This story on CRISPR is part of an extended series on Regenerative Medicine. For other stories on this topic see williamhaseltine.com and search for Regenerative Medicine. My definition of Regenerative Medicine is any medical modality that returns us to normal health when we are damaged by disease, injured by trauma, disadvantaged by birth, or worn by time. Modalities include: chemicals, genes, proteins and cells used as drugs, gene editing, prosthetics, and mind-machine interfaces.
One of the key mysteries of SARS-CoV-2 is why it seems to infect some people more seriously than others. While vaccines have provided much-needed protection against the virus, there is still a need to develop better drugs to treat those who do become infected.
A primary method to develop drugs that fight viral infection is to determine what a virus needs to replicate in the body. Up until now, most studies have focused solely on SARS-CoV-2 and its own methods of attack. However, infections require cooperation between the human body’s cells along with the virus. In fact, viruses rely on many cellular structures within the host cells to replicate.

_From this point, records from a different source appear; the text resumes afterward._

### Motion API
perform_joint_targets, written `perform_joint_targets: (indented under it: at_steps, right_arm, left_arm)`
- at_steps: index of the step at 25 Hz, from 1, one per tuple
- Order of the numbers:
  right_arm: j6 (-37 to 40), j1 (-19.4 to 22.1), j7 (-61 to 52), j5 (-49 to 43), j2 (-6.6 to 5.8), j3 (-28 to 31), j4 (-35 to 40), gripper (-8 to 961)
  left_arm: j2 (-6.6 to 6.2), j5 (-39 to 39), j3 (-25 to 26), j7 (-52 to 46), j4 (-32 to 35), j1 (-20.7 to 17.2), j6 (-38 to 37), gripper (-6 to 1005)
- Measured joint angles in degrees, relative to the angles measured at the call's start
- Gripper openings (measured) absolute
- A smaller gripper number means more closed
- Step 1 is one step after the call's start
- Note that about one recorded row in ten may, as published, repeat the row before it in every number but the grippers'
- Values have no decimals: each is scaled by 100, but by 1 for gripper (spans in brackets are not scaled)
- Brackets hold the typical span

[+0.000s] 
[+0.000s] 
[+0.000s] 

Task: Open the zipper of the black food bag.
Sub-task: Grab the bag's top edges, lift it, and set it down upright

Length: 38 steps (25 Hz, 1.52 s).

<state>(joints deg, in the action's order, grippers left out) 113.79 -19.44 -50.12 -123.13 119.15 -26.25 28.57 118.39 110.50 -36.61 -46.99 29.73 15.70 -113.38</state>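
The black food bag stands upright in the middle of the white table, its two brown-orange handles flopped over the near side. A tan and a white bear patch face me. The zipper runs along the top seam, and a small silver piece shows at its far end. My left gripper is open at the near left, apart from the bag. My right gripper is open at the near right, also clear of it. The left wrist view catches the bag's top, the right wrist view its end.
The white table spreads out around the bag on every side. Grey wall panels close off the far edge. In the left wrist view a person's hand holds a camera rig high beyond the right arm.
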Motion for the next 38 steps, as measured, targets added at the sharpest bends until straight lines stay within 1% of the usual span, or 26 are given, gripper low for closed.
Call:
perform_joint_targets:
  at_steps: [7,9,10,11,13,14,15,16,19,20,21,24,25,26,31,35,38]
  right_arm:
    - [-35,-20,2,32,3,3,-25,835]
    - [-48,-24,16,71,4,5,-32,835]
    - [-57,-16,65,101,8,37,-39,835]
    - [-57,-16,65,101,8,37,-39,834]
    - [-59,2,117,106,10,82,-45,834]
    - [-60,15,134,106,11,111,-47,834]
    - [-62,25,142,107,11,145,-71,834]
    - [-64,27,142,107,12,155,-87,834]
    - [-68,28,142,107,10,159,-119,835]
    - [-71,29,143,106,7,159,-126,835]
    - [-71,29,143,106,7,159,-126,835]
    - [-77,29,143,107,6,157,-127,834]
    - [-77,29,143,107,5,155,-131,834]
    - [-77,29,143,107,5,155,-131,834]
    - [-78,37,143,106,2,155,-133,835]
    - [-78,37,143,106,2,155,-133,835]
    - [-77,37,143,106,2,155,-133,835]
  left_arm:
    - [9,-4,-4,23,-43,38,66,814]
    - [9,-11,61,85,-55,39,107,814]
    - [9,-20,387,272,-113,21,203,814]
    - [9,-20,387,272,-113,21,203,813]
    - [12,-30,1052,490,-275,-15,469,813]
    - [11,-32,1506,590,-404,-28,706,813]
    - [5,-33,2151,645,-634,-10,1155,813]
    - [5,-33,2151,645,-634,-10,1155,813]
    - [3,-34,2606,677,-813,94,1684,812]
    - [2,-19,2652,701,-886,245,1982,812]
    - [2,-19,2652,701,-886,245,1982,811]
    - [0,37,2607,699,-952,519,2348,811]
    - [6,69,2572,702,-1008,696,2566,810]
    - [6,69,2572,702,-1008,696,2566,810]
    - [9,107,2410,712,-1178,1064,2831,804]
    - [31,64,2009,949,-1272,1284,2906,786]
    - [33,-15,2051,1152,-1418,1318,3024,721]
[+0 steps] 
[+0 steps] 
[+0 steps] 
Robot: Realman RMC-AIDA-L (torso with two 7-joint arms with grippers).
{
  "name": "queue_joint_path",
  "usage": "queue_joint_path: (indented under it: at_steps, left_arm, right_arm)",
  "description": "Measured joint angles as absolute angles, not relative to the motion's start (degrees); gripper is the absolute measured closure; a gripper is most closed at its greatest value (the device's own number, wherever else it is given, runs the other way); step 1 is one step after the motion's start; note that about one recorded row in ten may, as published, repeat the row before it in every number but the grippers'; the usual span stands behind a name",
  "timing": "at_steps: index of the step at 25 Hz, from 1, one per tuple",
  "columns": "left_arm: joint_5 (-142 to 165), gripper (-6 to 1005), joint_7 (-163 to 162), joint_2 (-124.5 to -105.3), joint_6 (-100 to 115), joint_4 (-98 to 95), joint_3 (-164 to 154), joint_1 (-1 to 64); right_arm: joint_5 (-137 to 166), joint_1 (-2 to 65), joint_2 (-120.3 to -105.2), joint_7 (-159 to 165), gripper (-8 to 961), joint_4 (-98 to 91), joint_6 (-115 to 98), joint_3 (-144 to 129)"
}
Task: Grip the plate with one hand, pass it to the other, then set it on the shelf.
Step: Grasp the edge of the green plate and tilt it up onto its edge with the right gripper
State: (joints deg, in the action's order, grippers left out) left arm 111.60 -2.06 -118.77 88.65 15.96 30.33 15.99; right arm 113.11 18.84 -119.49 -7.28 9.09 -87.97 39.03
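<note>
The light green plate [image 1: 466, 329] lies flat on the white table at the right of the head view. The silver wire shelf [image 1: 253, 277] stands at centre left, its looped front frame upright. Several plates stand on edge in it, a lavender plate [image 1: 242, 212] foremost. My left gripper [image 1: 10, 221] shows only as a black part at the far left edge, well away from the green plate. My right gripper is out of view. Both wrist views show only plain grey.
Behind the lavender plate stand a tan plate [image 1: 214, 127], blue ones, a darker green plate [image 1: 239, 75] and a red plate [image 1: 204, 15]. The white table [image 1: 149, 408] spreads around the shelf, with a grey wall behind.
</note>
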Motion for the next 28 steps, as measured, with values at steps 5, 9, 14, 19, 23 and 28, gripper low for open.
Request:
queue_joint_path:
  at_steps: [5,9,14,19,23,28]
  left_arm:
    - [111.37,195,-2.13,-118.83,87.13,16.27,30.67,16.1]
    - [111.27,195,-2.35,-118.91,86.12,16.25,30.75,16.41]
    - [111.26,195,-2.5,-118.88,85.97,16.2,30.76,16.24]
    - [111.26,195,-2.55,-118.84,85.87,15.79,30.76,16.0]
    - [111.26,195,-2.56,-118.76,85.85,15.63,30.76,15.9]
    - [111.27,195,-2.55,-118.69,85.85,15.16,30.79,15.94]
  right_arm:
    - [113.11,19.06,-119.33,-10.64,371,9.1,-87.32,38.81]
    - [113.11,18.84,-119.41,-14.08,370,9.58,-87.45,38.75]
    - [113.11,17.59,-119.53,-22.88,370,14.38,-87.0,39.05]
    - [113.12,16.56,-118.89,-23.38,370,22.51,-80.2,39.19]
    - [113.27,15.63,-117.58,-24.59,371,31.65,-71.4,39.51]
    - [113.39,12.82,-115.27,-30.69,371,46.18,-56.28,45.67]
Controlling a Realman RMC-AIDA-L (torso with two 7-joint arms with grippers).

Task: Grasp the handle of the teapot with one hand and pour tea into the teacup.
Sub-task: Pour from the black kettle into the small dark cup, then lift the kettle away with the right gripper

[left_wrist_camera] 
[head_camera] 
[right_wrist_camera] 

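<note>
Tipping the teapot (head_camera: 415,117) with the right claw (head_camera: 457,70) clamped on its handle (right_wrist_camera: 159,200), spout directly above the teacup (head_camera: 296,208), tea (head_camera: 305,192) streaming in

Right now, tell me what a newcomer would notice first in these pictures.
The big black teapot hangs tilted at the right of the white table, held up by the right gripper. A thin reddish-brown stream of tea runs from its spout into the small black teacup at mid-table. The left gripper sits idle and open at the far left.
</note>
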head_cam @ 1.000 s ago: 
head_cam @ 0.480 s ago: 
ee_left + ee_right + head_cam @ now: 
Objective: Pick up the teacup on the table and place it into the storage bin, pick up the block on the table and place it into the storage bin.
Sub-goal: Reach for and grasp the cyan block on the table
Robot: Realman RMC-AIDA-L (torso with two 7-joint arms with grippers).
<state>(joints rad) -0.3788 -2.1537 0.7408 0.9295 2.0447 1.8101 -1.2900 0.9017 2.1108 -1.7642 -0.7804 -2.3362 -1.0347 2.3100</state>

So how can we decode SARS-CoV-2 and its interactions with our own bodies? One way to do this is to conduct a systematic study of all the genes in cells that are known to interact with SARS-CoV-2. By inhibiting the majority of genes while leaving some active, scientists can pinpoint exactly which genes and cellular structures affect SARS-CoV-2 infections.
Fortunately, with a new gene-editing tool called CRISPR, researchers at U.C. Berkeley were able to do just that. After conducting a study of genes found in lung cells, Biering et al. discovered a naturally occurring protein in the body that may have the ability to inhibit SARS-CoV-2 infections. This study is the first to examine how SARS-CoV-2 interacts with human lung cells, marking a critical advancement in SARS-CoV-2 research.
How does CRISPR work? CRISPR technology is a recent advancement in gene-editing. The technology consists of two components: Cas9, which is an enzyme that cuts DNA, along with a short RNA segment that guides Cas9. When the guide RNA locates its complementary sequence in DNA, it binds to the targeted gene and acts as a signal to the Cas9 enzyme. Once Cas9 locates and binds to the guide RNA, the enzyme can then cut the entire DNA sequence at that specific location. This allows scientists to knockout genes entirely or edit the genome by inserting new genes.
Biering et al. used CRISPR technology to study genes that exist in human lung epithelial cells. Epithelial cells line the walls of the lungs and are responsible for producing mucus and for initiating several immune responses. Lung epithelial cells also express receptors such as ACE2 which are known to affect SARS-CoV-2 infections, making the cells a valuable model for SARS-CoV-2 infections.
After studying the effects of each gene found in the lung epithelial cells, Biering et al. discovered several genes that seemed to impact SARS-CoV-2 infections. These included known genes such as those responsible for the ACE2 receptors, but also some new players. One of the most influential categories of genes was a group responsible for producing proteins called mucins.
Mucins are the most abundant protein found in mucus and can either be secreted to form gels that span the surface of the lungs or can exist within epithelial cell membranes. Interestingly, Biering et al. found that only mucins within the cell membrane seemed to have a direct effect on SARS-CoV-2 severity.
To determine if the membrane-bound mucins could have an anti-viral effect on SARS-CoV-2 infections, Biering et al. then overexpressed the mucins. To their surprise, the membrane-bound mucins were successful in decreasing the severity of SARS-CoV-2 infections. These results were consistent across prevalent SARS-CoV-2 variants as well.
These results prompted the researchers to test the relationship between membrane-bound mucins and SARS-CoV-2 in vivo. When Biering et al. compared mice with inactivated mucin genes to those with normally functioning genes, they found that mice with inactivated mucin genes had much greater levels of viral infection contained in their lung tissue.
But how did the mucins defend against SARS-CoV-2? Since only membrane-bound mucins affected SARS-CoV-2 infections, Biering et al. hypothesized that membrane-bound mucins somehow block the virus from entering the cell membrane. Surprisingly, after using microscopic imaging techniques to examine the interactions between SARS-CoV-2 and mucins, researchers found that the cells with overexpressed mucins did indeed inhibit viral entry.
More research must be done to determine whether the interactions between mucins and SARS-CoV-2 are consistent in humans. However, the results of this study are promising and could lead to new, effective treatments that have the potential to decrease the severity of SARS-CoV-2 infections.